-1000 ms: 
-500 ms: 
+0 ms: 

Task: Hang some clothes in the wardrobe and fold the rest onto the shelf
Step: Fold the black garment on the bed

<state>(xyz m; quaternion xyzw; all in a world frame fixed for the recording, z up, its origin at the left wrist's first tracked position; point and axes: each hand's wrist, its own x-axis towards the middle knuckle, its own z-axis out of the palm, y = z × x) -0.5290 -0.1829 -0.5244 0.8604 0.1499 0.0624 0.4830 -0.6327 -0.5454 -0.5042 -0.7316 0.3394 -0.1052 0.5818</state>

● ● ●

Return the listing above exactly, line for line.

-1000 ms: 
-500 ms: 
+0 ms: 

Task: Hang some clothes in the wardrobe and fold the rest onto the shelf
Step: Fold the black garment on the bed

<state>(xyz m; quaternion xyzw; all in a world frame fixed for the recording, z up, its origin at the left wrist's first tracked position; point and axes: each hand's wrist, its own x-axis towards the middle knuckle, its own z-axis out of the palm, y = z × x) -0.5290 -0.1829 -0.5244 0.8604 0.1499 0.0624 0.4830 -0.6327 -0.5454 -0.5042 -0.7316 0.3394 -0.1052 0.5818</state>

No further output is needed.